* [WHAT THE TASK REQUIRES]: Produce word for word the lines of the data below running from the one that has "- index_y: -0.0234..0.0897" to the one that has "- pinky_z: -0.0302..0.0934", inclusive, and no others.

* [Recorded data]:
BEGIN

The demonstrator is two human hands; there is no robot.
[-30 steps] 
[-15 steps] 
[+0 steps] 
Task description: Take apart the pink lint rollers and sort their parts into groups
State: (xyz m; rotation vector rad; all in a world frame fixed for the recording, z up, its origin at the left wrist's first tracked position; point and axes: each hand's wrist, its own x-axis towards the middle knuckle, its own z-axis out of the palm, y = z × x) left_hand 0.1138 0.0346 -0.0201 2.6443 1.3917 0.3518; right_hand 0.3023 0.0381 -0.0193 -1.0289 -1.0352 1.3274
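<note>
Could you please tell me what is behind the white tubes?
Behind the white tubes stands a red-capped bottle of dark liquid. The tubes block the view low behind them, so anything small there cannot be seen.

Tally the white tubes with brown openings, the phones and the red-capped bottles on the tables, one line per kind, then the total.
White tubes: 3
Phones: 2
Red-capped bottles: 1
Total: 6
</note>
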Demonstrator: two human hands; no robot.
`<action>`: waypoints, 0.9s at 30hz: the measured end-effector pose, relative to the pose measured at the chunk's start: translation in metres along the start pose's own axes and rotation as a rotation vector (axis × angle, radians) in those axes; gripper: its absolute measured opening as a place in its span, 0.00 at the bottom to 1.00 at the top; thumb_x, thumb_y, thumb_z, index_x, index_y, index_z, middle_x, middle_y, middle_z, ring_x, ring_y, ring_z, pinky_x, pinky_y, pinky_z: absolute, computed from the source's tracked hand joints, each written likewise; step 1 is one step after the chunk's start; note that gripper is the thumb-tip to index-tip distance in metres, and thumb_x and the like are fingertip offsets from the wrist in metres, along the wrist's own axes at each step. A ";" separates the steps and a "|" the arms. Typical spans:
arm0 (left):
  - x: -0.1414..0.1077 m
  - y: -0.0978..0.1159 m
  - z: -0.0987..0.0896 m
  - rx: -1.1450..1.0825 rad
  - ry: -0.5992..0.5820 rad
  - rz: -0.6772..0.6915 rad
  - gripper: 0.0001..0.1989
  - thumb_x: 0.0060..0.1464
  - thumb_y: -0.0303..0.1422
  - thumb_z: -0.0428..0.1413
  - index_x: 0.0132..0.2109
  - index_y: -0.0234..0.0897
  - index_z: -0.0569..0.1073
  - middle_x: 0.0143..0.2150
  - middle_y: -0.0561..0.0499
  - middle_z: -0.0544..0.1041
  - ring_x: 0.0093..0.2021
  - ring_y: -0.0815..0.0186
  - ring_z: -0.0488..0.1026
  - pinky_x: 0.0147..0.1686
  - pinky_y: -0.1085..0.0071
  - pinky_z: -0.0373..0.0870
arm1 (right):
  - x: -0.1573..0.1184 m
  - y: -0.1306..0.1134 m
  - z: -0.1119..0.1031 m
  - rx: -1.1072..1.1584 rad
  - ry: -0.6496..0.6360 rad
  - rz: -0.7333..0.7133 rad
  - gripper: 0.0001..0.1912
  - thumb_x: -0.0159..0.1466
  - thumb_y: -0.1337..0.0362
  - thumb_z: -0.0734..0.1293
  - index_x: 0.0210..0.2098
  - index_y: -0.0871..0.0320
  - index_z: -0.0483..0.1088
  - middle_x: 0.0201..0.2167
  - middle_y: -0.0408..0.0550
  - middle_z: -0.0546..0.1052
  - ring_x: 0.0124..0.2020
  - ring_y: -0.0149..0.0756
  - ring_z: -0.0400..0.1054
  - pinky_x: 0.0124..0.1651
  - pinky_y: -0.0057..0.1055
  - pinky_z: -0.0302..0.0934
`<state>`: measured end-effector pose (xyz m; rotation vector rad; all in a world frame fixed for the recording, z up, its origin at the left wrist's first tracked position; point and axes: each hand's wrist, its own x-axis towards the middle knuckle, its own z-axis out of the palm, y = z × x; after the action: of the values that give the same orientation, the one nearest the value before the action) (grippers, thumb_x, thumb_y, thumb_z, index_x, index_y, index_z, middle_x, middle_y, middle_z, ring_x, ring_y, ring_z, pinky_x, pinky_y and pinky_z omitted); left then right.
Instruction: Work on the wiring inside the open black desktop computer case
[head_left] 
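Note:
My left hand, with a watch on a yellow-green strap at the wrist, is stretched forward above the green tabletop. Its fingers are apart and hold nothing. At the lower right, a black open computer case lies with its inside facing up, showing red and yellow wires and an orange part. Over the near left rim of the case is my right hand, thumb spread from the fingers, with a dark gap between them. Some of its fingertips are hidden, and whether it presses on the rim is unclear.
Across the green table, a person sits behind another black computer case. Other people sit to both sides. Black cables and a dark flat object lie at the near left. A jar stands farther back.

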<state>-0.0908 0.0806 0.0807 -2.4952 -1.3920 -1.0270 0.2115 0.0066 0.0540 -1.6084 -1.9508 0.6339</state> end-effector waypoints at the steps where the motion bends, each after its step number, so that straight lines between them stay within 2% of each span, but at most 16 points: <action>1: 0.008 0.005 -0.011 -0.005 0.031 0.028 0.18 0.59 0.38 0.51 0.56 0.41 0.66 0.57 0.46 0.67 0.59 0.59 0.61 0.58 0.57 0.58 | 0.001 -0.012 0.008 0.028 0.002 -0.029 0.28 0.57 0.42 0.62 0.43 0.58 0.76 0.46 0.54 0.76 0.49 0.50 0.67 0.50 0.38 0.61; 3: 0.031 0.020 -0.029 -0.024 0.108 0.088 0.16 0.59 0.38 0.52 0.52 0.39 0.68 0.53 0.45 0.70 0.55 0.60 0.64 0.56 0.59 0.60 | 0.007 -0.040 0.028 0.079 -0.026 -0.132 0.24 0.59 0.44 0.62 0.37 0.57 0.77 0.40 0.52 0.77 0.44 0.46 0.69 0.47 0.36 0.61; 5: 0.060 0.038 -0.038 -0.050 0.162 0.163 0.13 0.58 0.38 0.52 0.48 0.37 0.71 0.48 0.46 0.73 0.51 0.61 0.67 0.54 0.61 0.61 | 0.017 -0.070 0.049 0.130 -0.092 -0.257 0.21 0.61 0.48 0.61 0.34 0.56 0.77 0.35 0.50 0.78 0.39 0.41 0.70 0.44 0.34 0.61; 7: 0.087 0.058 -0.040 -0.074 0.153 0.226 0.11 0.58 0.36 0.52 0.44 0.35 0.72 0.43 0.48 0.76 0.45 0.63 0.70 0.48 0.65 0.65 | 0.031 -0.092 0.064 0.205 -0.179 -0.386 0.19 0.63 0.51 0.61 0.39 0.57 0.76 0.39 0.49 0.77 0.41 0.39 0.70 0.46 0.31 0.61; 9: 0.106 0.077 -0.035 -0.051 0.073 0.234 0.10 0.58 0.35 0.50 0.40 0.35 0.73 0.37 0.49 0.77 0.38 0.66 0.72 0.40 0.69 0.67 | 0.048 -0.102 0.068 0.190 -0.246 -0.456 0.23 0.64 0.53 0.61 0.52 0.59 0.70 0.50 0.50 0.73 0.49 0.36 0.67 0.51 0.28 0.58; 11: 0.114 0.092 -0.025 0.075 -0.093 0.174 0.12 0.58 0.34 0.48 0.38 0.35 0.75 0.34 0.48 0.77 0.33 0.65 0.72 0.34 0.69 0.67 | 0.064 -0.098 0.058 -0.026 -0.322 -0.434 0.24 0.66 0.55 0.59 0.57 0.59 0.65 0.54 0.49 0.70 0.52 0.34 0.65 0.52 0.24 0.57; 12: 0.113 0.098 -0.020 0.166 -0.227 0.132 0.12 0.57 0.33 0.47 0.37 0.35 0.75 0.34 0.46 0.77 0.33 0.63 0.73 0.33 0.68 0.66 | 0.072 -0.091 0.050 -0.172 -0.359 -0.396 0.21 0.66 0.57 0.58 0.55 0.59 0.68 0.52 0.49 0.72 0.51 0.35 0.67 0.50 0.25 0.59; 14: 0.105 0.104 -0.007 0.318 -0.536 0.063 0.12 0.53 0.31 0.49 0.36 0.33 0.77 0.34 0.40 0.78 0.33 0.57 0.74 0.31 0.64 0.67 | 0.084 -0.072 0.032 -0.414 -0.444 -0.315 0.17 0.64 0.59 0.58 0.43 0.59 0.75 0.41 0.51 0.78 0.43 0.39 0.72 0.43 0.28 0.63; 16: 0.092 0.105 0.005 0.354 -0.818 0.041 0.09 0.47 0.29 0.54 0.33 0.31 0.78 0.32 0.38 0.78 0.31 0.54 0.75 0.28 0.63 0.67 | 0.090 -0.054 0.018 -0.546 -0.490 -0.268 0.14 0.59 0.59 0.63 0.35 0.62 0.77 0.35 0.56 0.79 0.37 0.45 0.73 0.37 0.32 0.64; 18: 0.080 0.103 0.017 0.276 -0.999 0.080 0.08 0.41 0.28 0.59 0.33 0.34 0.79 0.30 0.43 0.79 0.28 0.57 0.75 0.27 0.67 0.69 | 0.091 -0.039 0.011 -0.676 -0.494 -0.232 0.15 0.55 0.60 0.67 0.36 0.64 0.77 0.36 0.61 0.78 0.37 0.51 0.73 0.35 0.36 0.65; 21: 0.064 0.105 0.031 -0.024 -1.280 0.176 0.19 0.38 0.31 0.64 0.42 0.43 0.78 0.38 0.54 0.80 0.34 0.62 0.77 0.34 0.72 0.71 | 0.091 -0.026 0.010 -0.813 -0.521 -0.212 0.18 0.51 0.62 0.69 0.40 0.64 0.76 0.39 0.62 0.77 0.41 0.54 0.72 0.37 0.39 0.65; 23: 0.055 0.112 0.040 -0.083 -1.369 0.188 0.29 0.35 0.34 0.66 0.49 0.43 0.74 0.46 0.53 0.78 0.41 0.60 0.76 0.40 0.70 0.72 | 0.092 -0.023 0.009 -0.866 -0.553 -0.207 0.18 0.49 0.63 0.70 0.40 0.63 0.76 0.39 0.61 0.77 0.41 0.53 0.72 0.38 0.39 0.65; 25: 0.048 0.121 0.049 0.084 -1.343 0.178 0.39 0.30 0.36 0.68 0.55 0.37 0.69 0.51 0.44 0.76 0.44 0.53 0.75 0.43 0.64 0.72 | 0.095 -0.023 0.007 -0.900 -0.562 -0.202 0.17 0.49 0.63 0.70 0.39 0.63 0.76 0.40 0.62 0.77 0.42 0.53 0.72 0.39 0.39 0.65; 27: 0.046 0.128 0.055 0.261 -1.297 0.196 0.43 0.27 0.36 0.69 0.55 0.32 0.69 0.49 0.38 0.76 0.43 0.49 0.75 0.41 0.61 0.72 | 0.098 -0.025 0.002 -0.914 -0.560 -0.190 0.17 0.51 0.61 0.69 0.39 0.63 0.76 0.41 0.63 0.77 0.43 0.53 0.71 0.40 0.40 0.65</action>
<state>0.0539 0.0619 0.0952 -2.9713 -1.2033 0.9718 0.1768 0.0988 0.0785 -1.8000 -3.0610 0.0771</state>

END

* [EXERCISE ANSWER]:
  - index_y: -0.0234..0.0897
  - index_z: -0.0569..0.1073
  - middle_x: 0.0143..0.2150
  - middle_y: -0.0561..0.0499
  - middle_z: -0.0544..0.1041
  - ring_x: 0.0093..0.2021
  - ring_y: -0.0815..0.0186
  - ring_z: -0.0488..0.1026
  - pinky_x: 0.0147..0.1686
  - pinky_y: -0.1085..0.0071
  - pinky_z: -0.0373..0.0870
arm1 (right):
  - x: -0.1573..0.1184 m
  - y: -0.1306..0.1134 m
  - z: -0.1119..0.1031 m
  - rx: -1.1072..1.1584 rad
  - ry: -0.6496..0.6360 rad
  - rz: -0.7333..0.7133 rad
  - gripper: 0.0001..0.1912
  - thumb_x: -0.0159..0.1466
  - thumb_y: -0.1337..0.0362
  - thumb_z: -0.0734..0.1293
  - index_x: 0.0210..0.2098
  - index_y: -0.0871..0.0320
  - index_z: -0.0483..0.1088
  - middle_x: 0.0201..0.2167
  - middle_y: -0.0408..0.0550
  - middle_z: -0.0546..0.1052
  - ring_x: 0.0124..0.2020
  - ring_y: -0.0149..0.0756
  - ring_z: -0.0400..0.1054
  - pinky_x: 0.0124..0.1651
  - pinky_y: -0.0057..0.1055
  - pinky_z: -0.0302..0.0934

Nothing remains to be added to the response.